Waste, Energy and the Planning System: Five Lessons from Portland
The Court of Appeal’s decision to uphold planning permission for the £180 million Portland Energy Recovery Facility (ERF) in Dorset, UK marks a decisive moment for waste-to-energy delivery in the UK. After six years of process and challenge, the project can finally proceed.
As part of the professional team involved in the Portland project, tor&co saw first-hand how a sound, well-evidenced scheme can still stall in the gaps between policy, perception and process. The lessons are clear: delivery needs advocates, not just compliance writes Paul Rogers, Technical Director, tor&co.
For the Government, it matches a wider policy drive to accelerate infrastructure, tighten the waste hierarchy, and meet net-zero goals through domestic energy resilience.
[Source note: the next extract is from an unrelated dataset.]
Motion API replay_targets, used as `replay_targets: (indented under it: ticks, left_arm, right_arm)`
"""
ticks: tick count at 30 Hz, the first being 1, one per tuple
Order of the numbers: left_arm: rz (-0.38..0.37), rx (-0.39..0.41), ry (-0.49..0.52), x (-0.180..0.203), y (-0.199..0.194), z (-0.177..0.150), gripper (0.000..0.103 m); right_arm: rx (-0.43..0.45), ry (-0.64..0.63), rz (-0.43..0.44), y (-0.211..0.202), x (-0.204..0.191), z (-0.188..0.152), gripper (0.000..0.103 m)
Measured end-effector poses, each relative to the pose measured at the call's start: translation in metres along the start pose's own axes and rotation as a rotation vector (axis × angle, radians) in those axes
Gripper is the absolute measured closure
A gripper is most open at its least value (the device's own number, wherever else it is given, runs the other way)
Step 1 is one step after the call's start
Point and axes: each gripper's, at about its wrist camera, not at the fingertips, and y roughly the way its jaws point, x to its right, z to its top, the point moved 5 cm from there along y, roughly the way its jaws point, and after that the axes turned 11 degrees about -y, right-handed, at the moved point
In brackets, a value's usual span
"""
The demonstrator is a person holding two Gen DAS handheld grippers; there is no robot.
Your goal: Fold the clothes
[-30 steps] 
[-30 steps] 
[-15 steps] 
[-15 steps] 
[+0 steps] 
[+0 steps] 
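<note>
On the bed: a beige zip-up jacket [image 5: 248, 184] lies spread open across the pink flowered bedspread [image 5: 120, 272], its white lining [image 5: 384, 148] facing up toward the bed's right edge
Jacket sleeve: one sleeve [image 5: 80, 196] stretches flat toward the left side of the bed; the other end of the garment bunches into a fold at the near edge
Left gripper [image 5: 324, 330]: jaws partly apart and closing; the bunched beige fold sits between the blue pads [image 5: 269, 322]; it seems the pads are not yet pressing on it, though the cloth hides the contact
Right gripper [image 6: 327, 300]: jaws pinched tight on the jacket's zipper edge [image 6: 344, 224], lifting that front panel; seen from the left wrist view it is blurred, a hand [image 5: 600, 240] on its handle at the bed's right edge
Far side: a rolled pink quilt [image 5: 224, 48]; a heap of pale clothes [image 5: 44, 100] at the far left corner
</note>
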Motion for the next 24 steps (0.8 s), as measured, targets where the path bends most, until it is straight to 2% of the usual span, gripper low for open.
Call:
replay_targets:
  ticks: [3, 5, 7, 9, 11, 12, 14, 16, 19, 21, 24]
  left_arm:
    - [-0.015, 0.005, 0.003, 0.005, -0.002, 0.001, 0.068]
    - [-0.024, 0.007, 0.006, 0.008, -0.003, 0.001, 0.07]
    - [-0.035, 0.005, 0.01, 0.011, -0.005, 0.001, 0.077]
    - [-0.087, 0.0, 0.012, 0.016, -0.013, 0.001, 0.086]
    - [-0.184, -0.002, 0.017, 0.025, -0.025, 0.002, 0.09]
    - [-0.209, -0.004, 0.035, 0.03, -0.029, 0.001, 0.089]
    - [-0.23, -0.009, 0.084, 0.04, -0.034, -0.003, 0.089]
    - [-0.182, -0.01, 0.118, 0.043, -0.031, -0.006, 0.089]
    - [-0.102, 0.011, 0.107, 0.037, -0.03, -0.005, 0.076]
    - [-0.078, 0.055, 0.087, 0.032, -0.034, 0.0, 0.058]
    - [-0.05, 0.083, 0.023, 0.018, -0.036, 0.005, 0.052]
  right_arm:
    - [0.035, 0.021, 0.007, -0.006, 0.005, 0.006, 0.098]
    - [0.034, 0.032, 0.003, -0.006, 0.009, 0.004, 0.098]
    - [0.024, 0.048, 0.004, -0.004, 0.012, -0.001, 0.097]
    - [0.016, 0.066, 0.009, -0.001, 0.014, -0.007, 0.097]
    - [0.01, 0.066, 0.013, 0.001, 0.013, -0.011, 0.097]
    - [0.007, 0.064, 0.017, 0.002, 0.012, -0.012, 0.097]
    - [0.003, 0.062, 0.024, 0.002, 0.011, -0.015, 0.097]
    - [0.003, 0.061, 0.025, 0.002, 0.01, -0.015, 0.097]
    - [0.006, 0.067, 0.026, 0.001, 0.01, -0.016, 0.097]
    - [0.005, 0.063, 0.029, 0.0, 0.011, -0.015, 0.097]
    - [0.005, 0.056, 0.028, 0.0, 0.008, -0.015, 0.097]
But this case also exposes the structural hurdles that continue to slow delivery.
As the Planning and Infrastructure Bill moves through Parliament and reforms to judicial review are debated, the Portland judgment offers five lessons that policymakers and promoters cannot ignore.
1. Planning still takes too long to prove the obvious
Even when a proposal’s consistency with policy is clear, the system drags. The Portland ERF was fully consistent with national waste and energy policy, yet consent took six years and survived multiple rounds of litigation. The reforms proposed under the Planning and Infrastructure Bill will streamline parts of the consenting process for major schemes, but unless mirrored in Town and Country Planning Act projects, the gains will be uneven. Such drawn-out timeframes undermine the Government’s ambition for an ‘infrastructure decade.’
2. Public perception remains the biggest unseen constraint
Energy from waste still struggles against outdated perceptions of pollution and health risk. The Portland case saw well-organised local opposition despite Environment Agency oversight and proven emissions controls. The challenge is not just communications; it’s structural. Planning authorities must adjudicate evidence in the face of misinformation, and often with limited resources, and this can be subject to significant local political pressures. If reforms are to restore trust in decision-making, Government must equip local authorities to handle technical scrutiny at speed and with confidence.
3. Spatial strategy must be read as a whole
A critical finding of the Court was that spatial strategies for waste management should be interpreted holistically. The Court confirmed that decision-makers can weigh the waste hierarchy, self-sufficiency and proximity principles together and form a balanced judgment. This clarification is essential. It signals that future waste infrastructure need not meet all principles equally to be policy-compliant, a pragmatic step for regions short on residual waste capacity. For developers and councils, it provides firmer ground to advance modern facilities that close local treatment gaps rather than export waste across borders.
4. Judicial review risk is distorting investment
The judgment also reignites the debate over access to judicial review. While challenges are a democratic safeguard, too many cases are being ‘gamed’ to delay infrastructure with little cost or risk to objectors. The government’s proposal to narrow challenge routes for Nationally Significant Infrastructure Projects is welcome, but Portland shows why this logic must extend further. A predictable and proportionate challenge system is essential if investors are to keep faith in the UK consenting regime.
5. Delivery culture matters as much as reform
Even best-practice engagement and full technical disclosure did not prevent delay. This underlines that planning reform alone is not enough. The system needs a shared delivery mindset across departments, regulators and local authorities to turn policy ambition into outcomes.
How developers can make reform work for them
With the Portland decision providing legal clarity and Government reform ongoing, developers in the waste-to-energy and wider infrastructure sectors should:
- Audit their pipeline: Identify projects most exposed to procedural delay and challenge risk.
- Use policy language: Demonstrate clear compliance with the waste hierarchy, self-sufficiency and proximity principles, but show balanced reasoning, as endorsed by the Court.
- Invest in early engagement: Build local understanding of emissions control and energy benefit before applications are lodged.
- Monitor reform: Keep close watch on judicial-review and infrastructure-delivery reforms to stay ahead of procedural risk.
The Portland judgment closes one chapter, but the delivery deficit it exposes is far from resolved. If the UK wants to recover energy from waste, it must first recover time, cost, and confidence.